Od wczesnego poranka w całej Polsce trwają zbiórki na Wielką Orkiestrę Świątecznej Pomocy. Tomasz Jakubiak, mimo swojej trudnej sytuacji zdrowotnej w szpitalu w Izraelu, gdzie zmaga się z nowotworem, postanowił wesprzeć tę inicjatywę i napełnić serca innych nadzieją. Właśnie stamtąd nagrał poruszające przesłanie.
Walka z chorobą
Tomasz Jakubiak przebywa w klinice w Izraelu od początku grudnia 2024 roku, gdzie korzysta z nowatorskich terapii dotyczących nowotworu. Słynny kucharz aktualnie przechodzi chemioterapię, a mimo odczuwanego bólu i zmęczenia, postanowił nagrać film, który ma być wsparciem dla Jerzego Owsiaka oraz wszystkich zaangażowanych w pomoc potrzebującym. Jego słowa pełne są emocji.
Uczucie wspólnoty
Jakubiak regularnie dzieli się swoimi odczuciami w internecie, aby dostarczyć informacji tym, którzy go wspierają. Tym razem połączył się z widzami, by zwrócić uwagę na 33. edycję Wielkiej Orkiestry Świątecznej Pomocy.
„Mówię do was z bólem, bo od leżenia w szpitalnym łóżku bolą mnie brzuch i barki. Jestem już tym zmęczony. Włosy zaczęły mi wypadać, co mnie zaskoczyło” – zaczął Jakubiak, pokazując jednocześnie, że nie traci poczucia humoru. „Z brodą jest lepiej, przynajmniej nie muszę się golić” – dodał z uśmiechem.
Znaczenie WOŚP
Tomasz wyjaśnił, dlaczego wspiera ten szczególny dzień, 26 stycznia. „To jedna z moich ulubionych niedziel w roku. To dzień, w którym Polacy nauczyli się dzielić z innymi. Dzięki Jurkowi Owsiakowi oraz kilku innym osobom, WOŚP istnieje już od ponad trzydziestu lat i ma coraz większe znaczenie” – powiedział, podkreślając, jak ważna jest ta inicjatywa.

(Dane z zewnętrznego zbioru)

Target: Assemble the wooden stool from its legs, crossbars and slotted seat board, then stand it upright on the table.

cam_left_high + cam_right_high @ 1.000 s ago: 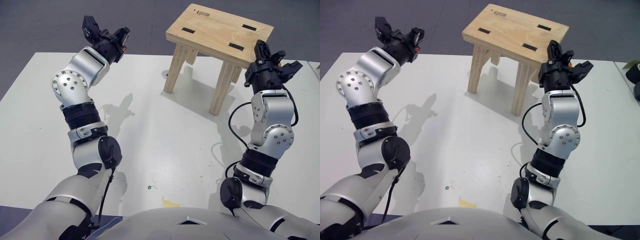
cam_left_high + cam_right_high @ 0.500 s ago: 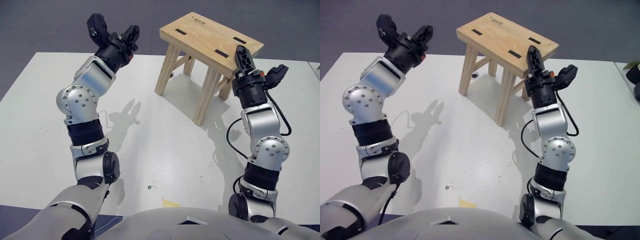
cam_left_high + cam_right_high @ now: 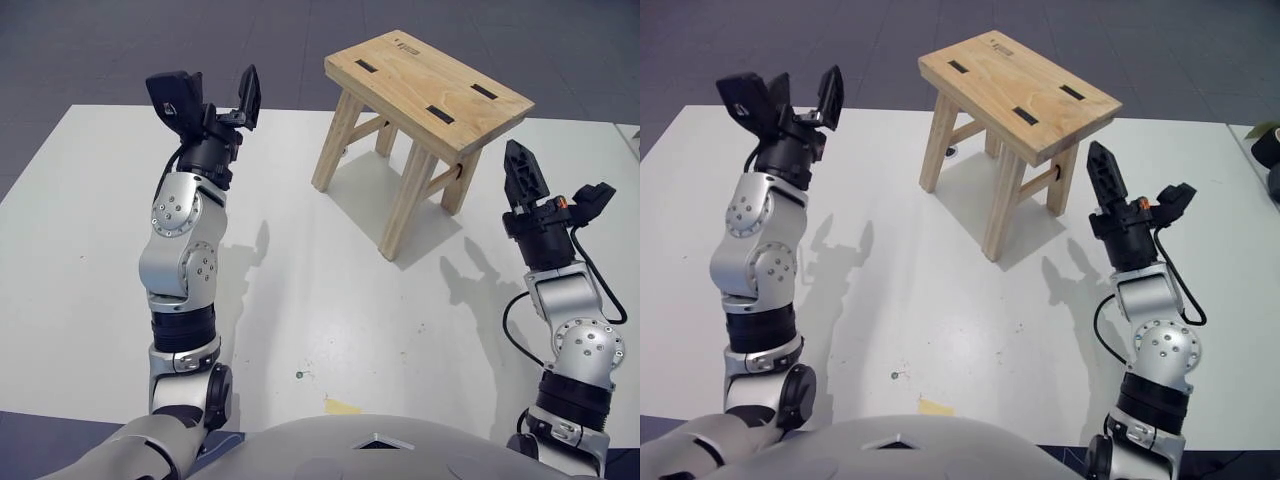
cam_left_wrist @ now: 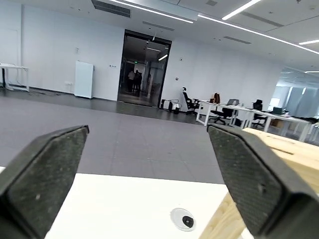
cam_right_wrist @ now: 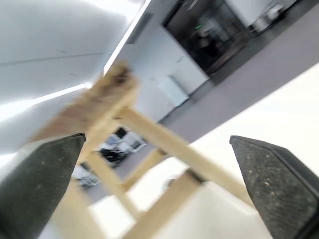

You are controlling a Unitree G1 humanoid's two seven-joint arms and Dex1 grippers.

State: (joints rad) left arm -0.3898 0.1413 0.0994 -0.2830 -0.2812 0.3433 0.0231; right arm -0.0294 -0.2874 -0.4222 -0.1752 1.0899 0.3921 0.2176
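The stool [image 3: 425, 85] stands assembled and upright near the far edge of the bench [image 3: 90, 250], left claw [image 3: 210, 95] and right claw [image 3: 558, 185] both wide open and empty; a careless swing of the nearer right arm could topple it.

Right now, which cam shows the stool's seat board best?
Left eye view (right eye is equivalent): the seat board is seen whole from above, dark slots included. The left wrist view catches just one end of it; the right wrist view sees it from below, edge-on.
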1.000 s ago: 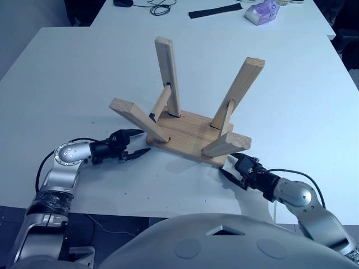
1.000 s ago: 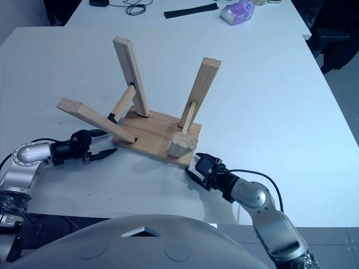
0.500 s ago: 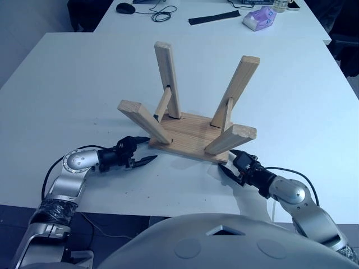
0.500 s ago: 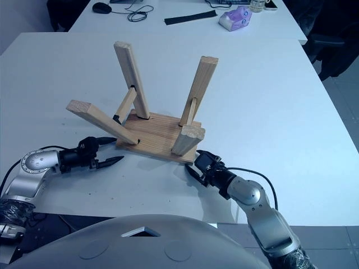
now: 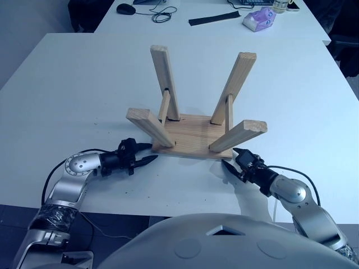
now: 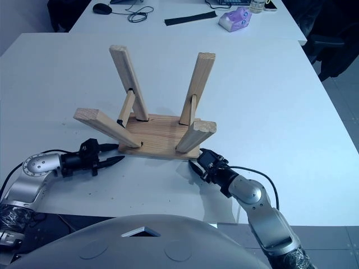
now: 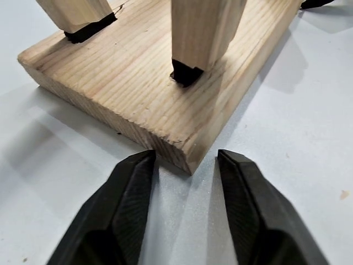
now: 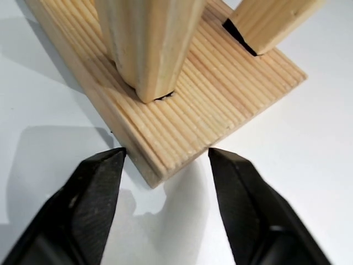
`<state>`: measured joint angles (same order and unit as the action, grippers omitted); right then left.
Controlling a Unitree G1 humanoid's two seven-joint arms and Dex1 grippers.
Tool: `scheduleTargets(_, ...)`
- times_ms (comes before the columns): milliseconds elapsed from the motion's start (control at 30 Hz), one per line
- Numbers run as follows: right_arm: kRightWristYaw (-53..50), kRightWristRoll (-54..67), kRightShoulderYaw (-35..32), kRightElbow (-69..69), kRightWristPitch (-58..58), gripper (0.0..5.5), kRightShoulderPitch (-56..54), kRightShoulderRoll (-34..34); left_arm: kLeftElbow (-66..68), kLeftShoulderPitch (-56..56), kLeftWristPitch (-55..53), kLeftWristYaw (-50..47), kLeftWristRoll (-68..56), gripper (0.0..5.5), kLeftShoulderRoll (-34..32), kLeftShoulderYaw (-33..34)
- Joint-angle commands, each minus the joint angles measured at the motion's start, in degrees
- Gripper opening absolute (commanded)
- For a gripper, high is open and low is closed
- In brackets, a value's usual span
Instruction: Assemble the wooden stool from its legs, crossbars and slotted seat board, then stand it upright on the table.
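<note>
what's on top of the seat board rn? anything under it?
Four legs stand in its slots, splayed outward, with two crossbars between them. The seat board lies flat on the table, so its underside and anything beneath are covered.

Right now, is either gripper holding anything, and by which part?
Nothing held. Left gripper and right gripper are open, each straddling a near corner of the seat board.

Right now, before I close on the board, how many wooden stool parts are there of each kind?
Legs: 4
Crossbars: 2
Seat board: 1
Total: 7
</note>
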<state>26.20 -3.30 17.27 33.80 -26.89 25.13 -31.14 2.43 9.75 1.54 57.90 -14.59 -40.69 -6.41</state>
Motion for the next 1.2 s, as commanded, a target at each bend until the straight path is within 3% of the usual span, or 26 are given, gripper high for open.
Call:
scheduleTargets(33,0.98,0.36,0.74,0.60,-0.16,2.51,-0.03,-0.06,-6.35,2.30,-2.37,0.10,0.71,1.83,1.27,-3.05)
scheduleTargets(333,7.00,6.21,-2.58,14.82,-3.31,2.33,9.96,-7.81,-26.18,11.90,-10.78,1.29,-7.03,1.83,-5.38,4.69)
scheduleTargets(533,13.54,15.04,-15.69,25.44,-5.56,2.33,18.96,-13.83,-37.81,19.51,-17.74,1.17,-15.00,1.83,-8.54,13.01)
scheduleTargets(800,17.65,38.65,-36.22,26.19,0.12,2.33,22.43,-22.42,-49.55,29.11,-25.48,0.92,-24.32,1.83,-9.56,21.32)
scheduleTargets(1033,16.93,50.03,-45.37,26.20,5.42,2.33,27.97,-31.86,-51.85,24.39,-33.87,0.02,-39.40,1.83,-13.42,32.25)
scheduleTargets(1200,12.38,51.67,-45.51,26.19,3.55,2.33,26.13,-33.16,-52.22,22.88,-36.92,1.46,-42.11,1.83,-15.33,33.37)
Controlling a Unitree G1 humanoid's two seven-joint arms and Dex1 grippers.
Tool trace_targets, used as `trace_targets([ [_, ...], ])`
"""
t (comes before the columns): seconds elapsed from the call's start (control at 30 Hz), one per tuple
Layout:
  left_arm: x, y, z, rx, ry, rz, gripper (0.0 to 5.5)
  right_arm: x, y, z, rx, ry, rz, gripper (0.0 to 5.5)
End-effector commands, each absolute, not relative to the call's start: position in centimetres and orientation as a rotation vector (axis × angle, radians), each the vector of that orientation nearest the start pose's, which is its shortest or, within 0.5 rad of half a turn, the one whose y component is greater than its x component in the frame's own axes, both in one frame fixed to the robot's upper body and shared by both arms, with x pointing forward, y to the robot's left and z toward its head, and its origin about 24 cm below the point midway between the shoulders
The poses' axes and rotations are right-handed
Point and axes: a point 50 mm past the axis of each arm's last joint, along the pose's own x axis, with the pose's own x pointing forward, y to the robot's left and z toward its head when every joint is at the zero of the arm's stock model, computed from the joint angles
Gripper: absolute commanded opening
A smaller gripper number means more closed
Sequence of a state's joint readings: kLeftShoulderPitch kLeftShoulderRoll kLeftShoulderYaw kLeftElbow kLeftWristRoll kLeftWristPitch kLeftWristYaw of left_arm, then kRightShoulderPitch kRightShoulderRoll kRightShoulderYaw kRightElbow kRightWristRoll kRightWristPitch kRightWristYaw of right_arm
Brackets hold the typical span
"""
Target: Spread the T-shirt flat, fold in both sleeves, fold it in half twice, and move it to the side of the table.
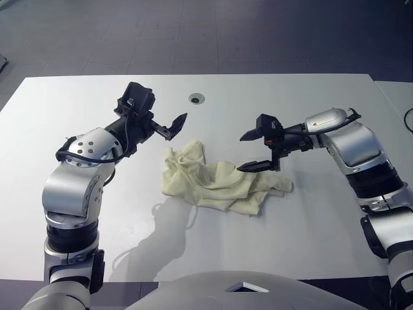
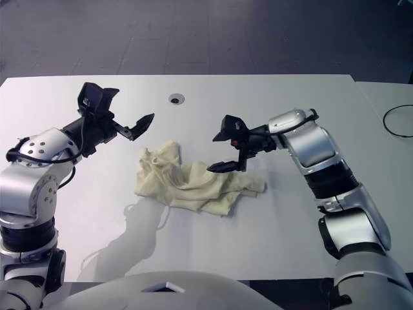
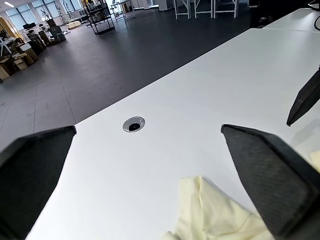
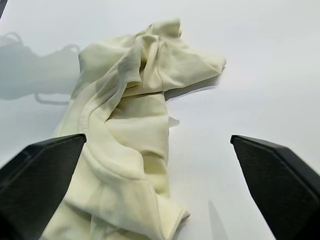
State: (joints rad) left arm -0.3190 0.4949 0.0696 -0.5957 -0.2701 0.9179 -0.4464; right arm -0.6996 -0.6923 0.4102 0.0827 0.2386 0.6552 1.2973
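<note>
A pale yellow T-shirt (image 1: 216,181) lies crumpled in a heap at the middle of the white table (image 1: 310,219). My left gripper (image 1: 174,127) hovers open just above and behind the heap's left end, nothing between its fingers. In the left wrist view the T-shirt's (image 3: 210,215) near edge shows below the open left gripper (image 3: 148,130). My right gripper (image 1: 246,152) is open over the heap's right part, its lower finger close to the cloth. The right wrist view looks down on the T-shirt (image 4: 125,125) between the spread fingers of the right gripper (image 4: 158,137).
A round cable hole (image 1: 196,98) sits in the table behind the shirt. Bare table surface extends to both sides and in front. A black cable loop (image 2: 397,119) lies on the neighbouring table at the far right.
</note>
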Motion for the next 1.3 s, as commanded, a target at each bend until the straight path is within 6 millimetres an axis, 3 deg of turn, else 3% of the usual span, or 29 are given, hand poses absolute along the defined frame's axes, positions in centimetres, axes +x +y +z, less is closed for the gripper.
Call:
trace_targets([
  [0.03, 25.6, 16.9, 18.2, 0.284, 0.075, -0.524, 5.4, 30.7, -14.7, 14.0, -0.512, 0.631, 1.434, 5.18],
  [0.5, 25.2, 16.2, 17.9, 0.231, 0.083, -0.525, 5.4, 29.7, -14.9, 11.8, -0.594, 0.737, 1.534, 2.98],
  [1.03, 26.2, 17.2, 18.2, 0.31, 0.096, -0.546, 5.4, 29.6, -15.2, 12.6, -0.637, 0.719, 1.56, 0.29],
  [1.17, 26.7, 17.2, 17.8, 0.4, 0.131, -0.657, 5.4, 29.7, -15.6, 13.0, -0.72, 0.683, 1.544, 0.02],
  [1.3, 26.5, 17.0, 16.7, 0.547, 0.195, -0.913, 5.4, 30.3, -16.0, 14.1, -0.814, 0.615, 1.491, 0.02],
])
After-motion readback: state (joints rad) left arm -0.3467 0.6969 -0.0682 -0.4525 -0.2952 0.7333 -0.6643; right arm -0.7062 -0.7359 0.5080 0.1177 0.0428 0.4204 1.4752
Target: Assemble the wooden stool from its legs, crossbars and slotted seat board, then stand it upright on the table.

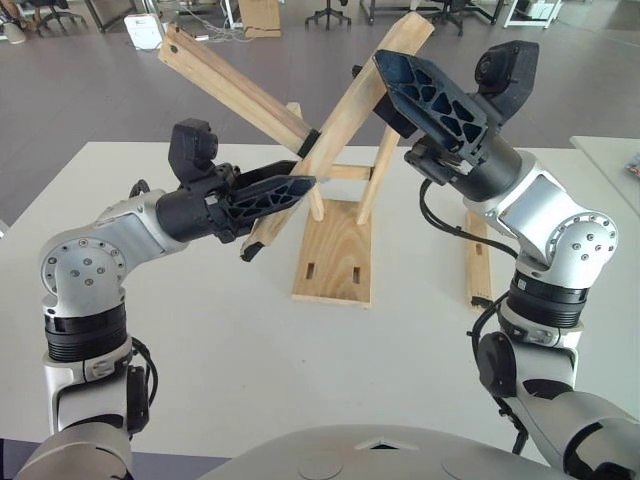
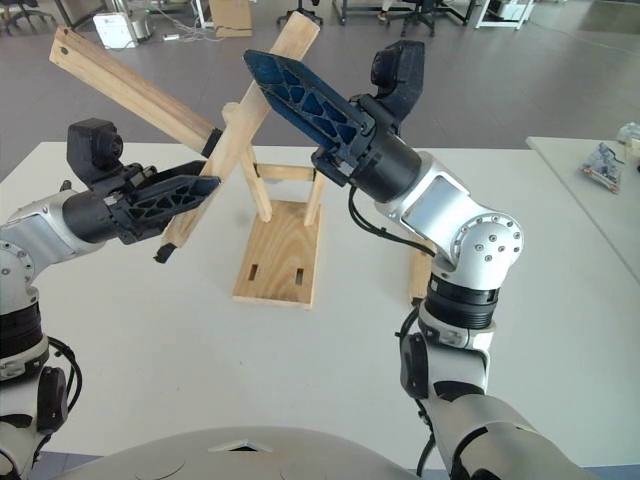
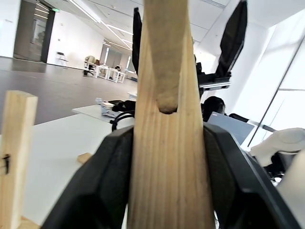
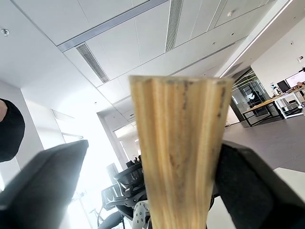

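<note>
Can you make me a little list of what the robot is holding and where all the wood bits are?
left gripper: shut on the lower part of a tilted wooden leg
right gripper: shut higher up, seemingly on the same leg
second long piece: crosses that leg in the air
seat board: flat on the table, two slots empty
on the board: two legs joined by a crossbar
loose piece: on the table by the right arm

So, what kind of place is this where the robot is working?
Most likely a large open office or lab hall. Behind the white table stand office chairs on castors, desks stand further off on the bare grey floor, and the ceiling has long light strips and air vents.
</note>
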Robot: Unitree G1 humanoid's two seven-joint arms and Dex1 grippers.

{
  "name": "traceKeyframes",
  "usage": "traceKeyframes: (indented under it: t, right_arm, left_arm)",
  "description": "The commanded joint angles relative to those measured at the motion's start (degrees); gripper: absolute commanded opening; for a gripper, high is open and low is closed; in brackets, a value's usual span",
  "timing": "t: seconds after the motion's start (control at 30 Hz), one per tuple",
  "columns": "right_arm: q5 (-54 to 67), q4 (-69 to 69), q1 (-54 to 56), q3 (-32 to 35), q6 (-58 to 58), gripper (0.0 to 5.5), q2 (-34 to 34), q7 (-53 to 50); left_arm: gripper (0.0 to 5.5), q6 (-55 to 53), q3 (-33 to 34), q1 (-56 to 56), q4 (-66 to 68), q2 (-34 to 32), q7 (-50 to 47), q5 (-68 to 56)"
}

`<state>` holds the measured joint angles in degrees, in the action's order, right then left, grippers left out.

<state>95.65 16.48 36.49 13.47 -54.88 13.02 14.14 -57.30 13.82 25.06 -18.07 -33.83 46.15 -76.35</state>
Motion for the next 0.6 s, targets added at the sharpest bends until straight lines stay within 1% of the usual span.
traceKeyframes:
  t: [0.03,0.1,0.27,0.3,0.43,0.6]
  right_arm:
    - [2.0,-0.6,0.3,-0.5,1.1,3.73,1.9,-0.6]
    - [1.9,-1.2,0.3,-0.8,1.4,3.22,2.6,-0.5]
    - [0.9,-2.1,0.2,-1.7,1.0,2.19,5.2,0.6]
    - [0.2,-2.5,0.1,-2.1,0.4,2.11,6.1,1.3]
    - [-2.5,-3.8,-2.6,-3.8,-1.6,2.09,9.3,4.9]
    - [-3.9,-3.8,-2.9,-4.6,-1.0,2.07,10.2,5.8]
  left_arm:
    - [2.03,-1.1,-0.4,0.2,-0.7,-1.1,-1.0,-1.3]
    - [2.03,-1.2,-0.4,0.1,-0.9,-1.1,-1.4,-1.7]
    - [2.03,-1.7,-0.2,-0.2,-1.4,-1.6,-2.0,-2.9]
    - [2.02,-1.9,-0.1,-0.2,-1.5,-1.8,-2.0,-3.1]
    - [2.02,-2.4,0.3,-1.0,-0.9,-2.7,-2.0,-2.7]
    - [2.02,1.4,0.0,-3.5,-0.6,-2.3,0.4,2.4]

„Jurek nauczył nas, jak pomagać. Ta kula śnieżna rozrosła się tak bardzo, że nikt jej już nie zatrzyma, niezależnie od jakiejkolwiek władzy czy sytuacji na świecie. My nauczyliśmy się pomagać i będziemy to robić, bo takie wsparcie jest niesamowite” – dodał, zwracając uwagę na znaczenie pomocy w obliczu własnych zmagań.
Podzielność serca
Mimo że Jakubiak sam potrzebuje pieniędzy na leczenie, wyznał, że dzieli się tym, co udało mu się zebrać. „Obiecałem, że będę dzielił się tym, co wy mi podarowaliście. Przesłałem część funduszy na kolejną zbiórkę, mimo że sam także potrzebuję wsparcia” – przyznał.
Na zakończenie swojego przesłania Tomasz życzył wszystkim „cudownej niedzieli”, zaznaczając, że „jeszcze koncerty trwają, a Wielka Orkiestra gra z nami do końca świata i jeden dzień dłużej. Pamiętajmy o tym i pomagajmy”.
Takie wzruszające wystąpienie, jak to Tomasza Jakubiaka, przypomina nam o sile solidarności i wspólnej walki, która potrafi poradzić sobie z najtrudniejszymi czasami, niezależnie od tego, co przyniesie jutro.